Biography
John Robson, commentator-at-large with News Talk Radio 580 CFRA in Ottawa, National Post columnist and documentary filmmaker, is also an Invited Professor at the University of Ottawa. He holds a B.A. and M.A. in history from the University of Toronto. John also holds a Ph.D. in American History from the University of Texas at Austin and has worked as a historian, policy analyst, journalist and documentary filmmaker for three decades. He is now the Executive Director at the Climate Discussion Nexus. He has been examining the climate change issue for many years, including both the science and the policy debates, and formed the Climate Discussion Nexus with a group of citizens concerned about expensive, ill-planned energy policies intended to reduce carbon dioxide emissions.
He has worked in academia, think tanks and politics as well as doing print, radio and television journalism in Canada, produced and hosted the documentary The Great War Remembered for Sun News Network in 2014 and produced and hosted the crowdfunded documentary Magna Carta: Our Shared Legacy of Liberty in 2015.
Speech Topics
The War On Fertilizer
What once seemed like a long-term, feel-good project to prevent humans from damaging the environment in some new way, by causing excessive warming, has turned into an immediate, full-blown panic about “climate breakdown” accompanied by drastic measures to price gasoline out of reach, ban natural gas and now, it seems, get rid of fertilizer and cripple farming in the Western world. It’s past time to take a hard look at where these economically suicidal policies are coming from and whether they really are justified by a set of dogmas called “the science.”
Takeaways from this talk:
- Current climate policies really will cause economic havoc, poverty and misery not a smooth transition to a greener, more prosperous and more fulfilling way of life.
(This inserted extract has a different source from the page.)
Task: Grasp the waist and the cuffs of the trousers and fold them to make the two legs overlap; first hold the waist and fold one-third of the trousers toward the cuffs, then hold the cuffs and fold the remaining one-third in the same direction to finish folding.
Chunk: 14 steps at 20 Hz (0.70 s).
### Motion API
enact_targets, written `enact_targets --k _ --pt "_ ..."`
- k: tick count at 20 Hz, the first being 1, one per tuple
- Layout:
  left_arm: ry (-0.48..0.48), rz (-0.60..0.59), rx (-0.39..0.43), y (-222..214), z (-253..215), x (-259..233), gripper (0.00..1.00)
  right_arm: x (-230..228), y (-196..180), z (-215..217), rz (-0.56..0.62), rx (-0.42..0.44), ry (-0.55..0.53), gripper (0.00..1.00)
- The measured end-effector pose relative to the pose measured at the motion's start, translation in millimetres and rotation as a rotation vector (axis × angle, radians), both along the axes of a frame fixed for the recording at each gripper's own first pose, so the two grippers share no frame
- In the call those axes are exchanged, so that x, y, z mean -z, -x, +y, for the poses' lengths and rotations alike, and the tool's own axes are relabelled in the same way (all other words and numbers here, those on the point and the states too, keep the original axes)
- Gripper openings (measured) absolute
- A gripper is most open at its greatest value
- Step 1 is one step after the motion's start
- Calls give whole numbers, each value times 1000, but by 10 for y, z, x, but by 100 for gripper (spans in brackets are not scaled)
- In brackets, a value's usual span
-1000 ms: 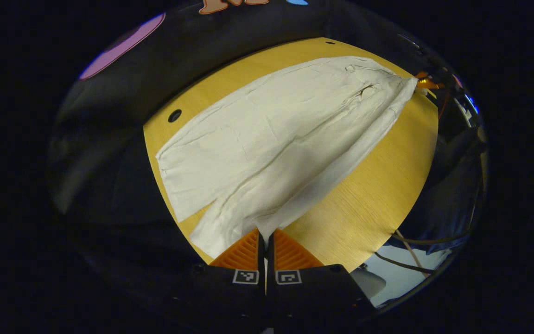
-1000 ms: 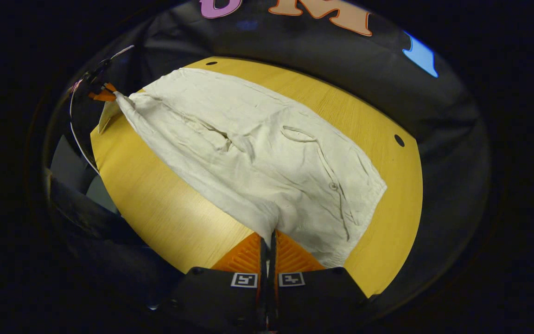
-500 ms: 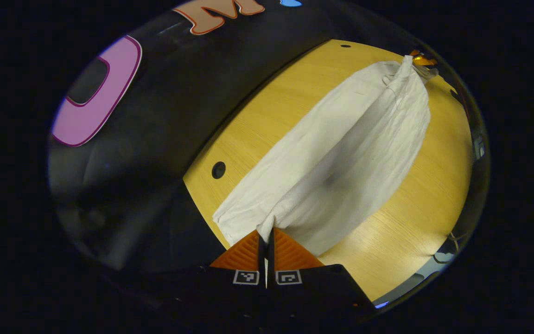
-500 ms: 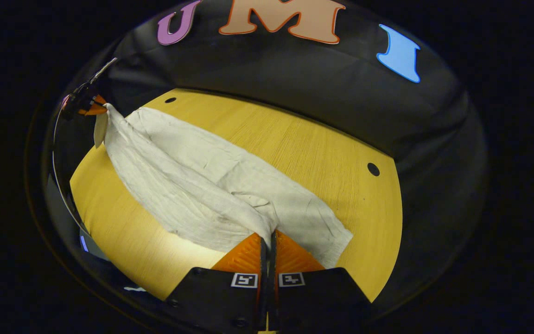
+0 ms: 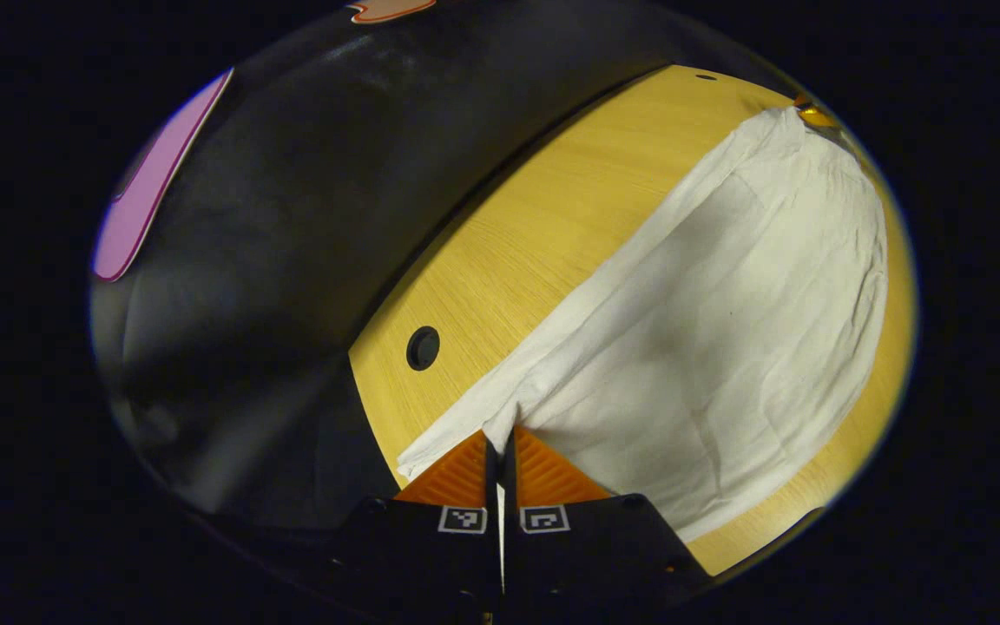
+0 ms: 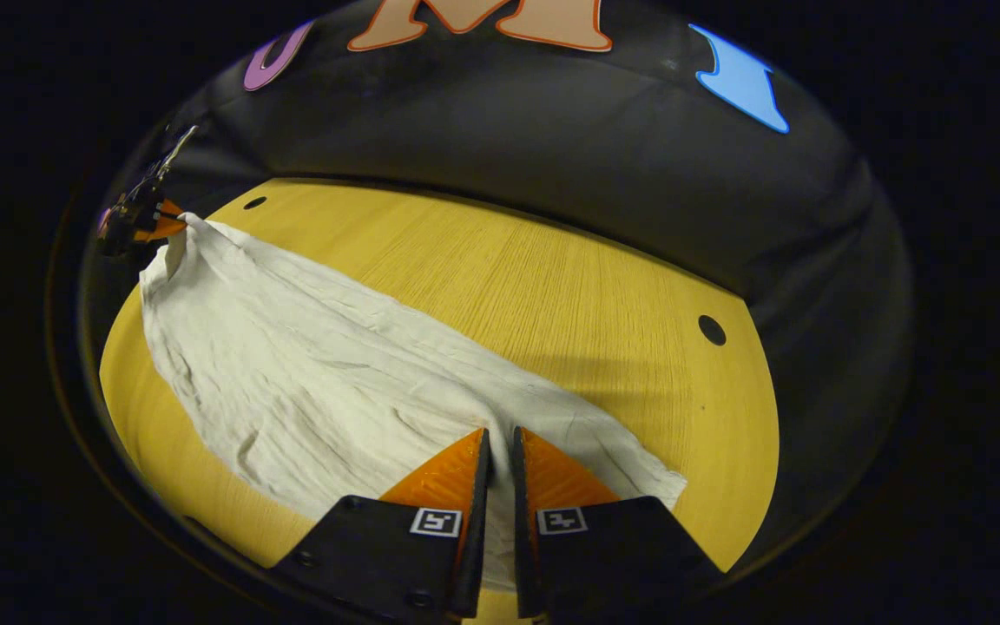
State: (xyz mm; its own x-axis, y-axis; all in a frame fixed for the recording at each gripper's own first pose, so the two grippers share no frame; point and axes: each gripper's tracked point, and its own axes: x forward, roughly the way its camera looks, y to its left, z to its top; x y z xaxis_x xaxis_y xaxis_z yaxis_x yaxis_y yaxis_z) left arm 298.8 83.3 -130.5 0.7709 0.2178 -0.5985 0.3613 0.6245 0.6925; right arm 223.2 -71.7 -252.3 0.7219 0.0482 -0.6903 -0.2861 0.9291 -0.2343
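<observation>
Clearly, we held pale trousers [image 5: 726, 347] stretched between two grippers over a round yellow worktop [image 5: 517, 252]. Our left gripper [image 5: 500, 434] had its fingers pinched closed on one end of the cloth at six o'clock in the left gripper view. Our right gripper [image 6: 498, 434] showed a thin gap between its fingers, with cloth gathered at their tips, so we could not tell whether it still gripped.

We judged the main risk to be a slipping right-hand end: if that hold was loose, the upper layer would sag and the legs would not lie one over the other. Pulling unevenly could also skew the long fold.

In the right gripper view the trousers lay from ten o'clock to five o'clock, close to the near rim, so cloth could droop off the edge. Bare worktop lay open toward twelve and two o'clock, up to the black booth wall [image 6: 552, 130].
</observation>
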Motion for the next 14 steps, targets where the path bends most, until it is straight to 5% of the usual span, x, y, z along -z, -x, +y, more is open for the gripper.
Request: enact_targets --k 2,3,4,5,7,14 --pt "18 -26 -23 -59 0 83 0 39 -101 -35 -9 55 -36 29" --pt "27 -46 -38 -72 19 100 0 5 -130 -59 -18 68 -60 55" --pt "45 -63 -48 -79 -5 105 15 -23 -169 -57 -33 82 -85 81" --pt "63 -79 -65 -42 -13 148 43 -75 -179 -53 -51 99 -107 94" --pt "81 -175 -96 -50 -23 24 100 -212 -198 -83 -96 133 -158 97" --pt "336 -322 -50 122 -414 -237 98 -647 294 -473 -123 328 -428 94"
- It is possible to improve the design of some policies, and technology will improve, but not to anywhere near the point that we can stop using fossil fuels and maintain our society.
- The three central claims of climate alarmists about a supposed scientific consensus, that we are seeing unprecedented climate conditions, that humans are mainly responsible, and that if we do not drastically change our ways we will destroy our own civilization are all demonstrably untrue. But if we follow their policy prescriptions, we will.
Climate Comebacks
In this informative and often very witty keynote presentation, Prof. Robson talks about what you can say to climate alarmists when they ask questions, or are say things like:
“Although climate change has taken a backseat to the Coronavirus pandemic, it is as essential as ever that we not lose momentum in fighting the climate crisis.”
The response?
No, it is essential that we learn the right lessons from the pandemic. Those of us who have been critical of the “climate emergency” movement have pointed out that the so-called climate crisis does not look like a real crisis, especially since human welfare has improved so dramatically over the past century. The pandemic has proven our point by showing us what a real crisis looks like. It has also shown us what a severe economic downturn looks like. Radical alarmists wave away the potential for harm from wrecking the economy. During boom times they can get away with that because people forget what a nightmare an economic collapse really is.
In this compelling keynote, Dr. Robson will discuss the top 10 comebacks to the most typical tropes climate change proponents keep pushing at us in the media, every day.
John can fully customize a climate keynote to suit your audience.
Smile when you say that: Surviving in a politically correct world
Have you ever found yourself knowing you had to say something about a public problem that had somehow become impossible to discuss, fenced around by politically correct taboos? Do you want to know how to speak the truth without being vilified as a bigot or driven from the stage by the shrieks of the supposedly open-minded and compassionate?
In this seriously amusing talk, you’ll learn that you aren’t alone and should not be intimidated. And you’ll learn how to say what you want, without being offensive, incomprehensible or a target for persecution by environmental, feminist, campus or other thought police.
Other Selected Topics:
- Magna Carta: Good Then, Good Now
- Vietnam is Alabama is Berkeley and the Crisis of Western Civilization
- How to Think Like an Economist (and Have Fun Doing It)
- King Charles’ Axe: Why Property Rights are Human Rights
- Opening the Can of Worms: How We Must Fix our Constitution
- That Was Now: Why History Matters
- The National Institute of Coordinated Experiments: Why Equations Won’t Save Our Cities, Our Economy or Our Health – and our favorite here at Big Idea:
- Taming Leviathan: How to Put the Government Back in its Box.